TASK REQUIREMENTS:
Each record must be retyped in full. No character may differ.

DATA FOR THIS TASK:
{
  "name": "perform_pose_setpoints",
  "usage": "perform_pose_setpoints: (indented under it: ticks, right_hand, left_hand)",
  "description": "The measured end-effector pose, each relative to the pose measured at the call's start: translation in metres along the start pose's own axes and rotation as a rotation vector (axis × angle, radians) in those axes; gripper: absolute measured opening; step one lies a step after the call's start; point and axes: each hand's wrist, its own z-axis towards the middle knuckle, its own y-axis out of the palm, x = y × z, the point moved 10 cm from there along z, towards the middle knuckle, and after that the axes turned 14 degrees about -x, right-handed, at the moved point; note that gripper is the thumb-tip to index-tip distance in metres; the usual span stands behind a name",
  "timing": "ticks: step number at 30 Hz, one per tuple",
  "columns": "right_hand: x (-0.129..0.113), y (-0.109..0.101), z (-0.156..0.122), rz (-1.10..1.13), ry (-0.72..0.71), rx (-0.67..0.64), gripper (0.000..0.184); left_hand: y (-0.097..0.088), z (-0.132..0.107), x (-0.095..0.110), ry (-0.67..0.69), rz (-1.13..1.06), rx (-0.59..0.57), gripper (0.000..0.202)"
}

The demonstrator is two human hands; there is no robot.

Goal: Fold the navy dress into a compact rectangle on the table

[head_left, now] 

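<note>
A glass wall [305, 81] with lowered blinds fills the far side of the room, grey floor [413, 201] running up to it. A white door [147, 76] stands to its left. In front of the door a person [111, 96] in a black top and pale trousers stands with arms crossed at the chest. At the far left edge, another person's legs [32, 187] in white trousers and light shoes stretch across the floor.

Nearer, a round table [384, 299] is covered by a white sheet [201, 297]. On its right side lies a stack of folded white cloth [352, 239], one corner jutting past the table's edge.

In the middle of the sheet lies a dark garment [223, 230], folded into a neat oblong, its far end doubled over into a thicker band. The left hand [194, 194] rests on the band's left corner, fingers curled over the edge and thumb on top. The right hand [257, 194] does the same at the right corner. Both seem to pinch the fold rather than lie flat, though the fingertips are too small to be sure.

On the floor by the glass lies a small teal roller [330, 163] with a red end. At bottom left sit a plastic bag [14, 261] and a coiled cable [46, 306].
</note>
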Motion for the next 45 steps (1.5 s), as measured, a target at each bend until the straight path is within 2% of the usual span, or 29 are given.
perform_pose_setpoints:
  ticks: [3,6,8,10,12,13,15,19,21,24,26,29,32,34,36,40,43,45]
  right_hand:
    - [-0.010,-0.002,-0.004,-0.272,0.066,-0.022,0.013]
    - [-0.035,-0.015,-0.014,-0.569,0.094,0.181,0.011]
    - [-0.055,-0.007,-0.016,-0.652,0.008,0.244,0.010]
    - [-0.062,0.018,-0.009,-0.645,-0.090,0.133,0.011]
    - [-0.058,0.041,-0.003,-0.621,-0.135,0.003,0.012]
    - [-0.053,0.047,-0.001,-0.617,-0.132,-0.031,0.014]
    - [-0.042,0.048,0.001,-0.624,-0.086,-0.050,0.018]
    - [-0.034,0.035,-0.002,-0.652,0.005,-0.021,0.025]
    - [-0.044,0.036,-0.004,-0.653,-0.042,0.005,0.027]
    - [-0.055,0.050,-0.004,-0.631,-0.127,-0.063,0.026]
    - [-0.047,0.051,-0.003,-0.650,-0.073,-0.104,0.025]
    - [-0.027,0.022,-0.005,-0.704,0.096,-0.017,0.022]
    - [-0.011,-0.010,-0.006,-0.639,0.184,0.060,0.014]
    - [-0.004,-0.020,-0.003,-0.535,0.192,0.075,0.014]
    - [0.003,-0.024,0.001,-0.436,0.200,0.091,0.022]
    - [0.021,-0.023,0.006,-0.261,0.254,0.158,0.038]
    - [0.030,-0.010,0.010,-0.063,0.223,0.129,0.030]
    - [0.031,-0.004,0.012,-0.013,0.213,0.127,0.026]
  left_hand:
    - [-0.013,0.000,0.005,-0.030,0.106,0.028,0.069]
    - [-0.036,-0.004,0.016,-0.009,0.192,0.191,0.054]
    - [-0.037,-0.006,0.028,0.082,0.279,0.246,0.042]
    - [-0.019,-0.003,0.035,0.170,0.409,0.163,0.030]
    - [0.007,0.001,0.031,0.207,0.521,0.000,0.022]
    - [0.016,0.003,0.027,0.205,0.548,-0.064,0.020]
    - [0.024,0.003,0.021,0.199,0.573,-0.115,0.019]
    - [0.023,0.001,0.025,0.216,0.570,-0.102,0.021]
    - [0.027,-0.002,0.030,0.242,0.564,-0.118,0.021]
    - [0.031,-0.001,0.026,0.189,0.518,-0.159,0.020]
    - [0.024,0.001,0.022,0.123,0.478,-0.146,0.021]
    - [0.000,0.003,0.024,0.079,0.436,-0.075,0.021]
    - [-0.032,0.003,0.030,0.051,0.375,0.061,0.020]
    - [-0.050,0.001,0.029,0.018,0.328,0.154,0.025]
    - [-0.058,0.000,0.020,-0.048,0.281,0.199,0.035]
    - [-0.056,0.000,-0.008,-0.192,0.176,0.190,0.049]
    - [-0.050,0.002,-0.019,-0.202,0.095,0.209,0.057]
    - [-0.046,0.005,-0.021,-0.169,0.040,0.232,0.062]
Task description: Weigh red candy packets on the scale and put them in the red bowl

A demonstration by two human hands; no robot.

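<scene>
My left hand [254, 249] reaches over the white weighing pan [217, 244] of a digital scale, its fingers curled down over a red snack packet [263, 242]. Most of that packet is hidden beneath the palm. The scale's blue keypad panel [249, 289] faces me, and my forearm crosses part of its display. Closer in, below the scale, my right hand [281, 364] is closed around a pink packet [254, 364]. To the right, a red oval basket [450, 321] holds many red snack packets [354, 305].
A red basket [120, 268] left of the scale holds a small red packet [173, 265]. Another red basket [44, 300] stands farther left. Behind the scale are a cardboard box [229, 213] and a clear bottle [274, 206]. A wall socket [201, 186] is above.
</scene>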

SOLUTION FOR THIS EXERCISE:
{
  "name": "perform_pose_setpoints",
  "usage": "perform_pose_setpoints: (indented under it: ticks, right_hand, left_hand)",
  "description": "The measured end-effector pose, each relative to the pose measured at the call's start: translation in metres along the start pose's own axes and rotation as a rotation vector (axis × angle, radians) in those axes; gripper: absolute measured opening; step one lies a step after the call's start; point and axes: each hand's wrist, its own z-axis towards the middle knuckle, its own y-axis out of the palm, x = y × z, the point moved 10 cm from there along z, towards the middle knuckle, and after that the axes turned 14 degrees about -x, right-handed, at the moved point; note that gripper is the thumb-tip to index-tip distance in metres; the usual span stands behind a name",
  "timing": "ticks: step number at 30 Hz, one per tuple",
  "columns": "right_hand: x (-0.129..0.113), y (-0.109..0.101), z (-0.156..0.122), rz (-1.10..1.13), ry (-0.72..0.71), rx (-0.67..0.64), gripper (0.000..0.184); left_hand: y (-0.097..0.088), z (-0.132..0.107), x (-0.095..0.110), ry (-0.67..0.69), rz (-1.13..1.06), rx (-0.59..0.57), gripper (0.000..0.202)"
}

The demonstrator is two human hands; there is no robot.

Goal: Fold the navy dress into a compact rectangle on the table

[head_left, now] 

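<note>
A glass wall [305, 81] with lowered blinds fills the far side of the room, grey floor [413, 201] running up to it. A white door [147, 76] stands to its left. In front of the door a person [111, 96] in a black top and pale trousers stands with arms crossed at the chest. At the far left edge, another person's legs [32, 187] in white trousers and light shoes stretch across the floor.

Nearer, a round table [384, 299] is covered by a white sheet [201, 297]. On its right side lies a stack of folded white cloth [352, 239], one corner jutting past the table's edge.

In the middle of the sheet lies a dark garment [223, 230], folded into a neat oblong, its far end doubled over into a thicker band. The left hand [194, 194] rests on the band's left corner, fingers curled over the edge and thumb on top. The right hand [257, 194] does the same at the right corner. Both seem to pinch the fold rather than lie flat, though the fingertips are too small to be sure.

On the floor by the glass lies a small teal roller [330, 163] with a red end. At bottom left sit a plastic bag [14, 261] and a coiled cable [46, 306].
</note>
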Motion for the next 45 steps (1.5 s), as measured, a target at each bend until the straight path is within 2% of the usual span, or 29 are given.
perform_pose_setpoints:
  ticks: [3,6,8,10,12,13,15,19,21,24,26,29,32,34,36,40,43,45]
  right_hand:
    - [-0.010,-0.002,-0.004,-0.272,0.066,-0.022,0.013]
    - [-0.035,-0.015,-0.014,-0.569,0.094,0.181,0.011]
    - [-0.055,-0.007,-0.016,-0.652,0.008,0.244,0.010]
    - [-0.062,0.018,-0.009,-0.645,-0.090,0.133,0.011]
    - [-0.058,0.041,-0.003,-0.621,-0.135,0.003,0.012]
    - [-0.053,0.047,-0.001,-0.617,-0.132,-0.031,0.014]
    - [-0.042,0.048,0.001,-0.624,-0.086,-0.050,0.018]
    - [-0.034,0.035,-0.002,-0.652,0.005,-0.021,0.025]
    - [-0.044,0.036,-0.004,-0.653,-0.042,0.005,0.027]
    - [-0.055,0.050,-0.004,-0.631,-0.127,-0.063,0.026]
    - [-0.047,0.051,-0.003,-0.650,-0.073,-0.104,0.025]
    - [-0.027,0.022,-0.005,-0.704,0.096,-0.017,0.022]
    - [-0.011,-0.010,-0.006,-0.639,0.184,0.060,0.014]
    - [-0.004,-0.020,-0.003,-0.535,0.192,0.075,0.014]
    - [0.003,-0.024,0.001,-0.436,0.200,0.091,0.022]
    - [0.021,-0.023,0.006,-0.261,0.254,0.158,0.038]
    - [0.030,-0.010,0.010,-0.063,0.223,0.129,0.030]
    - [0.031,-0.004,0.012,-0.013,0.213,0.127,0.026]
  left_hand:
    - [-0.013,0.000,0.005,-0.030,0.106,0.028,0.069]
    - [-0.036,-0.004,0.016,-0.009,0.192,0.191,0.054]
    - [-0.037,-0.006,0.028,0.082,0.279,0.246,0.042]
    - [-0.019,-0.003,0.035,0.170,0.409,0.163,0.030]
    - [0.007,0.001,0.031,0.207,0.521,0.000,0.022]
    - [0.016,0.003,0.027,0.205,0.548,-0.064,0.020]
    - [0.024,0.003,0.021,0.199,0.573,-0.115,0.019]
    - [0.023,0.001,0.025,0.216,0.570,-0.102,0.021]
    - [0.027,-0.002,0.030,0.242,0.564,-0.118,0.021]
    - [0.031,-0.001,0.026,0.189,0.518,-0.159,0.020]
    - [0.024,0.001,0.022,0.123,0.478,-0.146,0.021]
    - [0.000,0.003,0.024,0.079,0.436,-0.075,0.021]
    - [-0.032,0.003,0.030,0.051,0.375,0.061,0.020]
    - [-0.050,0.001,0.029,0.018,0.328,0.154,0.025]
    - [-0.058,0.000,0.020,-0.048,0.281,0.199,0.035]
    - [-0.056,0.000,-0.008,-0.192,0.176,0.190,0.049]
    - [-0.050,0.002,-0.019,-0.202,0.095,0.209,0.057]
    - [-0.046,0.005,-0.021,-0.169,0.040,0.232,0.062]
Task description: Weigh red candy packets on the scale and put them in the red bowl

A demonstration by two human hands; no robot.

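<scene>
My left hand [254, 249] reaches over the white weighing pan [217, 244] of a digital scale, its fingers curled down over a red snack packet [263, 242]. Most of that packet is hidden beneath the palm. The scale's blue keypad panel [249, 289] faces me, and my forearm crosses part of its display. Closer in, below the scale, my right hand [281, 364] is closed around a pink packet [254, 364]. To the right, a red oval basket [450, 321] holds many red snack packets [354, 305].
A red basket [120, 268] left of the scale holds a small red packet [173, 265]. Another red basket [44, 300] stands farther left. Behind the scale are a cardboard box [229, 213] and a clear bottle [274, 206]. A wall socket [201, 186] is above.
</scene>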

That was the complete answer.